Work instructions - The records follow. Filter them to the lines that hold "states".
Raw data START
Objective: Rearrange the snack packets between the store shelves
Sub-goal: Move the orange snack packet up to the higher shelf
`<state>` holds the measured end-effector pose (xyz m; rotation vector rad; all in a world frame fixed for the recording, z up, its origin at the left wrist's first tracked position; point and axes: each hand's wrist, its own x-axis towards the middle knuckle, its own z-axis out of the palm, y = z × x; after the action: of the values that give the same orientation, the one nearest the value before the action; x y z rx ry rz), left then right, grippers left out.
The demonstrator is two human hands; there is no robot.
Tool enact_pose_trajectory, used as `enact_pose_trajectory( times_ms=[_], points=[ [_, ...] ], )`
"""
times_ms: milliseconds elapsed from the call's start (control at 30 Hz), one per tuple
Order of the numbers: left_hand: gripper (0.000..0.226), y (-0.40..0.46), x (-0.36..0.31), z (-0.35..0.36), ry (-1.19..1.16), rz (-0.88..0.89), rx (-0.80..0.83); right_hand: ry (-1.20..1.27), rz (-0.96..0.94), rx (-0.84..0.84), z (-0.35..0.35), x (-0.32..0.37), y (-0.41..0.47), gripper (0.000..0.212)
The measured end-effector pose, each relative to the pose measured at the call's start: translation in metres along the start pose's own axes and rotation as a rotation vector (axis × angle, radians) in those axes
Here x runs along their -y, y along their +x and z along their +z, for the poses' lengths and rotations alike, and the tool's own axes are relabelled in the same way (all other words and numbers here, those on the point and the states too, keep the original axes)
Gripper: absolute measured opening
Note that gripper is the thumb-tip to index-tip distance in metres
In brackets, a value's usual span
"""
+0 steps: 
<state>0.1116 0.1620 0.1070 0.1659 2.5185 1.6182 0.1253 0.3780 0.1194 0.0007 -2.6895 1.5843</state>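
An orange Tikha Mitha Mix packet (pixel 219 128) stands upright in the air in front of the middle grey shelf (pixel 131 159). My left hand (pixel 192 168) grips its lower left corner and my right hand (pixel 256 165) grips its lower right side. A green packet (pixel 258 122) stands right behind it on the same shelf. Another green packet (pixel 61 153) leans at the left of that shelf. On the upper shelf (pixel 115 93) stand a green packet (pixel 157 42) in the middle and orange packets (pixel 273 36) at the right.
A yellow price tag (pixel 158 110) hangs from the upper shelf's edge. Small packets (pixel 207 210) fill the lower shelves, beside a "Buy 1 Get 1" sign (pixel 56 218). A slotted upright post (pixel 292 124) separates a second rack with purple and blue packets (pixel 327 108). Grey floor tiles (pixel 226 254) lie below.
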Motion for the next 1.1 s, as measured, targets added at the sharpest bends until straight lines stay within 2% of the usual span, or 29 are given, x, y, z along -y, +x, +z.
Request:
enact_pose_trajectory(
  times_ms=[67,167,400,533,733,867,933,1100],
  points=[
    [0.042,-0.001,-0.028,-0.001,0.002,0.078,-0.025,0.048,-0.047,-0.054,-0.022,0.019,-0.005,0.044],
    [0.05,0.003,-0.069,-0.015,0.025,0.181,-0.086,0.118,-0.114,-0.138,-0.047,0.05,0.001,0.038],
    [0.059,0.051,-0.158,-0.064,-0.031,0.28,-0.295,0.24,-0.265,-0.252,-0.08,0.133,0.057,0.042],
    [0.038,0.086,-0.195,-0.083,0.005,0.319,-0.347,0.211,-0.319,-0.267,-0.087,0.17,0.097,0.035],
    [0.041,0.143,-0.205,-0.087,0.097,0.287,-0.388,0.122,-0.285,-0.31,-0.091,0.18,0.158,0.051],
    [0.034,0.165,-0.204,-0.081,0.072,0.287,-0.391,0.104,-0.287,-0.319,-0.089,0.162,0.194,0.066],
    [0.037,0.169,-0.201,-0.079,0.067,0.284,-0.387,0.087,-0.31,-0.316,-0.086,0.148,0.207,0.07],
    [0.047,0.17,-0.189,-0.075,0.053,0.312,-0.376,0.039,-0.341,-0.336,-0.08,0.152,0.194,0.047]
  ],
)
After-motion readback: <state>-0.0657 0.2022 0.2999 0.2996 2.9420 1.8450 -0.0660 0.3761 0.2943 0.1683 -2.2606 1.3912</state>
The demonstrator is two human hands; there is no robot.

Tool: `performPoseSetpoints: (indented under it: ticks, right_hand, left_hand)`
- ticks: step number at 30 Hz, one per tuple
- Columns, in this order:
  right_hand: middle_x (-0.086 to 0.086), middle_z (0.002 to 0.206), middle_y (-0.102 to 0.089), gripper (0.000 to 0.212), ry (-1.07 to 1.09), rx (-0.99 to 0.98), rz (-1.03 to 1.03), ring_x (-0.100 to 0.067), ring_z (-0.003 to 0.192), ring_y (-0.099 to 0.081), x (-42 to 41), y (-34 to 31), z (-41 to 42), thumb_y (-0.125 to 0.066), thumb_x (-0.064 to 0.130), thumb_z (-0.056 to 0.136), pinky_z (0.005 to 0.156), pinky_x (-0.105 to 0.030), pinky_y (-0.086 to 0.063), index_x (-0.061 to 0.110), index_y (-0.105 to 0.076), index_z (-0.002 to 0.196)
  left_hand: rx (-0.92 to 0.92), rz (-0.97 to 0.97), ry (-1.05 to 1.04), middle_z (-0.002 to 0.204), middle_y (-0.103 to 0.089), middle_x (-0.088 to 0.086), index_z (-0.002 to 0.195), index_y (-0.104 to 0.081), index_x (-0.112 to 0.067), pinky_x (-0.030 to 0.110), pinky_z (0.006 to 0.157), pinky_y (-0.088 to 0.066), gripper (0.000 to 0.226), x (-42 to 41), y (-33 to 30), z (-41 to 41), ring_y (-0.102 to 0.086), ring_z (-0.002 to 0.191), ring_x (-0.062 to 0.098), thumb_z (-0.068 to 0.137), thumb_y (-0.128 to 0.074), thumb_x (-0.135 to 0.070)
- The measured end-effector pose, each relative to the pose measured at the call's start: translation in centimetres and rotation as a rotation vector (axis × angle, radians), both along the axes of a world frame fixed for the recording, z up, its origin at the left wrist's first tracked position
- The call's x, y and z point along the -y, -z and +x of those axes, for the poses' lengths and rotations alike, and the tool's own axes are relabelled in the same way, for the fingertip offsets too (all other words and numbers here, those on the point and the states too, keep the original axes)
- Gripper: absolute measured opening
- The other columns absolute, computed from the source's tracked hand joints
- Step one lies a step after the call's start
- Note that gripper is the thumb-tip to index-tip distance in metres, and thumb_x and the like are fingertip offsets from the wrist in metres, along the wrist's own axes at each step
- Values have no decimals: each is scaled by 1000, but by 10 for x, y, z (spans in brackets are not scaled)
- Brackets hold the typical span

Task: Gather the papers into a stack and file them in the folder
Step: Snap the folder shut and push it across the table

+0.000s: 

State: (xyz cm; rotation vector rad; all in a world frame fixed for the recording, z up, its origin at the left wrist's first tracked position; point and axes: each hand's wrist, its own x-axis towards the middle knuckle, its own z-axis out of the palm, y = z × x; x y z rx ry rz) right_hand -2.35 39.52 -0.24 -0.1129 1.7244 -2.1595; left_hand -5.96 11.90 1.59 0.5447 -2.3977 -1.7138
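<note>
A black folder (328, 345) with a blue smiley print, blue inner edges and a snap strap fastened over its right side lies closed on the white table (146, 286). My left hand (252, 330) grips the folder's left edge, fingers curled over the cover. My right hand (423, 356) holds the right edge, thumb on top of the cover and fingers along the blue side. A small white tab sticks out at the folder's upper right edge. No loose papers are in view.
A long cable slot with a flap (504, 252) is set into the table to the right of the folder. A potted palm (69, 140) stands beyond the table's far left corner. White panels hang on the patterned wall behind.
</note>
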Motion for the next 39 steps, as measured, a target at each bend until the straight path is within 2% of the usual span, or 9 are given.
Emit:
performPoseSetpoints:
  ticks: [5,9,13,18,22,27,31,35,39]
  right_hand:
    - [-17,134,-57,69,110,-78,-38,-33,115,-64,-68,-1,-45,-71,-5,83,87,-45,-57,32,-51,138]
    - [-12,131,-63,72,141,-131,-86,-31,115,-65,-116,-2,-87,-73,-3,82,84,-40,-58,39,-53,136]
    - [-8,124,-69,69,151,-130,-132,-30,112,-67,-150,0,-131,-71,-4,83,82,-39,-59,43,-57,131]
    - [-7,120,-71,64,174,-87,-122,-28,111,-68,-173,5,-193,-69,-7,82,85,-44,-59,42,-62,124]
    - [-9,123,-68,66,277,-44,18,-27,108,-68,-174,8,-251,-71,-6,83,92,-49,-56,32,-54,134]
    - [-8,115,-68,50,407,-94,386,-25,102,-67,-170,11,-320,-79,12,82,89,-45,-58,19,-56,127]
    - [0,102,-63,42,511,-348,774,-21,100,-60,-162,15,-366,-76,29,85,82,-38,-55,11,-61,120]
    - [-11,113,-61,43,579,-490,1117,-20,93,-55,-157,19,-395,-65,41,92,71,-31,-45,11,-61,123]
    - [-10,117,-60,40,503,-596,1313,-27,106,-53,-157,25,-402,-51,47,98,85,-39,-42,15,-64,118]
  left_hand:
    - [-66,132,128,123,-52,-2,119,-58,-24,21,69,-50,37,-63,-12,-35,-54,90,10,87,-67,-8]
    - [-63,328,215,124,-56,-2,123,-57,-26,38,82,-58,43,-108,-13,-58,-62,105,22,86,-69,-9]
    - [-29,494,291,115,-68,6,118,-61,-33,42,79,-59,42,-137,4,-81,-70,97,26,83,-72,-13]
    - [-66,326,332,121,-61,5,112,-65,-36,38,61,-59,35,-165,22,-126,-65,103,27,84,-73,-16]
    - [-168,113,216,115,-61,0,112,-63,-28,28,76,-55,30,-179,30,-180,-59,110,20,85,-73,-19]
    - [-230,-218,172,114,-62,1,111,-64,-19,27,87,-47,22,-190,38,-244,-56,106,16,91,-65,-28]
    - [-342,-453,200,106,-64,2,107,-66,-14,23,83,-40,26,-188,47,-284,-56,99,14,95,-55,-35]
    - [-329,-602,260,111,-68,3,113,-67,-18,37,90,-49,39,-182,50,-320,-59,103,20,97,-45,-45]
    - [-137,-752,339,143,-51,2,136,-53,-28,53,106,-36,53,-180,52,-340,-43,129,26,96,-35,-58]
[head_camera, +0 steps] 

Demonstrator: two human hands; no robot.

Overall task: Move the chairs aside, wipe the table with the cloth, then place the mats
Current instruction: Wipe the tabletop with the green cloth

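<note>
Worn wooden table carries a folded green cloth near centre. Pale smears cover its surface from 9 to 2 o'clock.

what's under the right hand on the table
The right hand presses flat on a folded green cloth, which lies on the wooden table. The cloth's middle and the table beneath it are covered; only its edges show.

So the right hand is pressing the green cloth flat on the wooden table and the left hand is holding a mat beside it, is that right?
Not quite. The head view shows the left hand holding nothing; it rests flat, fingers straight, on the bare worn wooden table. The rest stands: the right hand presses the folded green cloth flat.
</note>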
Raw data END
Answer for the task -
Here x runs along their -y, y along their +x and z along their +z, for the poses' lengths and rotations alike, and the tool's own axes are relabelled in the same way (all other words and numbers here, those on the point and the states too, keep the original axes)
- The call's x, y and z point along the -y, -z and +x of those axes, for the poses' lengths and rotations alike, and the tool's own axes are relabelled in the same way, for the fingertip offsets too (all other words and numbers here, those on the point and the states too, keep the original axes)

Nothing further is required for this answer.